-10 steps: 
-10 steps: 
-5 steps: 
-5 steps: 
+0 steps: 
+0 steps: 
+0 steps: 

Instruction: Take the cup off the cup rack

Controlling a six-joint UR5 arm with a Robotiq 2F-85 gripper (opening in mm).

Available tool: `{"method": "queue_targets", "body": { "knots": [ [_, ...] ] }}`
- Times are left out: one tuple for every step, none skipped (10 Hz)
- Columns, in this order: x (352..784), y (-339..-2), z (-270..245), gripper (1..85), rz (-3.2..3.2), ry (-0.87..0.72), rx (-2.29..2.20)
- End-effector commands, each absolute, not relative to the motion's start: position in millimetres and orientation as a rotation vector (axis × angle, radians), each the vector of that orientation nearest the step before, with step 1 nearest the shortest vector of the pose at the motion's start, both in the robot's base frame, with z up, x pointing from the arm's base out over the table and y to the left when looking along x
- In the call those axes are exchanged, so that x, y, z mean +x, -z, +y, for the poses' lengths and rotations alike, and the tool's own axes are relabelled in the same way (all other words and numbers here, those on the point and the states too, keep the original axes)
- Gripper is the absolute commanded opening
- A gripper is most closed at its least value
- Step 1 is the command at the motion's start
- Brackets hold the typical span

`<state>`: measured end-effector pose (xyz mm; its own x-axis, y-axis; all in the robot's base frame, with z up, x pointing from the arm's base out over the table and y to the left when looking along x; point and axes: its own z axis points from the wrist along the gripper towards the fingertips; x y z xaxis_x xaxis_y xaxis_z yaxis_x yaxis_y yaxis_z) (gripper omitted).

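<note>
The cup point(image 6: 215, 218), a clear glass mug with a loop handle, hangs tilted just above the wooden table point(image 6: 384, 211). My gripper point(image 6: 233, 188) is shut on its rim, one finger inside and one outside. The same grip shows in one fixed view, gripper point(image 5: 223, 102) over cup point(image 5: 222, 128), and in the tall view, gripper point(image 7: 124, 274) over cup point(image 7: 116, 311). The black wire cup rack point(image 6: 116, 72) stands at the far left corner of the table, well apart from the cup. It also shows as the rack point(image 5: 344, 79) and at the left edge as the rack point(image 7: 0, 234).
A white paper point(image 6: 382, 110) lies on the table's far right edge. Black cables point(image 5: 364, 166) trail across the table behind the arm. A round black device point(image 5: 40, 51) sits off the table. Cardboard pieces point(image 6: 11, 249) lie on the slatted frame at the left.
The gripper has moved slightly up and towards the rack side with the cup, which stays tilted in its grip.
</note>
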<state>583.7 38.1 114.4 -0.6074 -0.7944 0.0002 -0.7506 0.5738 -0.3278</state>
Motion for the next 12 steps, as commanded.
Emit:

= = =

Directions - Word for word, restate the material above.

Solution to the exercise -
-10 steps: 
-10 steps: 
-5 steps: 
-5 steps: 
+0 steps: 
+0 steps: 
+0 steps: 

Instruction: Take the cup off the cup rack

Controlling a six-joint UR5 arm with a Robotiq 2F-85 gripper (opening in mm).

Available tool: `{"method": "queue_targets", "body": { "knots": [ [_, ...] ] }}`
- Times are left out: one tuple for every step, none skipped (10 Hz)
- Columns, in this order: x (352..784), y (-339..-2), z (-270..245), gripper (1..85), rz (-3.2..3.2), ry (-0.87..0.72), rx (-2.29..2.20)
- End-effector commands, each absolute, not relative to the motion's start: position in millimetres and orientation as a rotation vector (axis × angle, radians), each the vector of that orientation nearest the step before, with step 1 nearest the shortest vector of the pose at the motion's start, both in the robot's base frame, with z up, x pointing from the arm's base out over the table and y to the left when looking along x
- In the call those axes are exchanged, so that x, y, z mean +x, -z, +y, for the poses' lengths and rotations alike, and the tool's own axes are relabelled in the same way (all other words and numbers here, those on the point and the states too, keep the original axes)
- Gripper is the absolute commanded opening
- A gripper is most closed at its least value
- Step 1 is the command at the motion's start
- Brackets hold the typical span

`<state>`: measured end-effector pose (xyz mm; its own x-axis, y-axis; all in the robot's base frame, with z up, x pointing from the arm's base out over the table and y to the left when looking along x; point and axes: its own z axis points from the wrist along the gripper towards the fingertips; x y z xaxis_x xaxis_y xaxis_z yaxis_x yaxis_y yaxis_z) (gripper omitted).

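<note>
The cup point(image 6: 215, 218), a clear glass mug with a loop handle, hangs tilted just above the wooden table point(image 6: 384, 211). My gripper point(image 6: 233, 188) is shut on its rim, one finger inside and one outside. The same grip shows in one fixed view, gripper point(image 5: 223, 102) over cup point(image 5: 222, 128), and in the tall view, gripper point(image 7: 124, 274) over cup point(image 7: 116, 311). The black wire cup rack point(image 6: 116, 72) stands at the far left corner of the table, well apart from the cup. It also shows as the rack point(image 5: 344, 79) and at the left edge as the rack point(image 7: 0, 234).
A white paper point(image 6: 382, 110) lies on the table's far right edge. Black cables point(image 5: 364, 166) trail across the table behind the arm. A round black device point(image 5: 40, 51) sits off the table. Cardboard pieces point(image 6: 11, 249) lie on the slatted frame at the left.
The gripper has moved slightly up and towards the rack side with the cup, which stays tilted in its grip.
</note>
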<state>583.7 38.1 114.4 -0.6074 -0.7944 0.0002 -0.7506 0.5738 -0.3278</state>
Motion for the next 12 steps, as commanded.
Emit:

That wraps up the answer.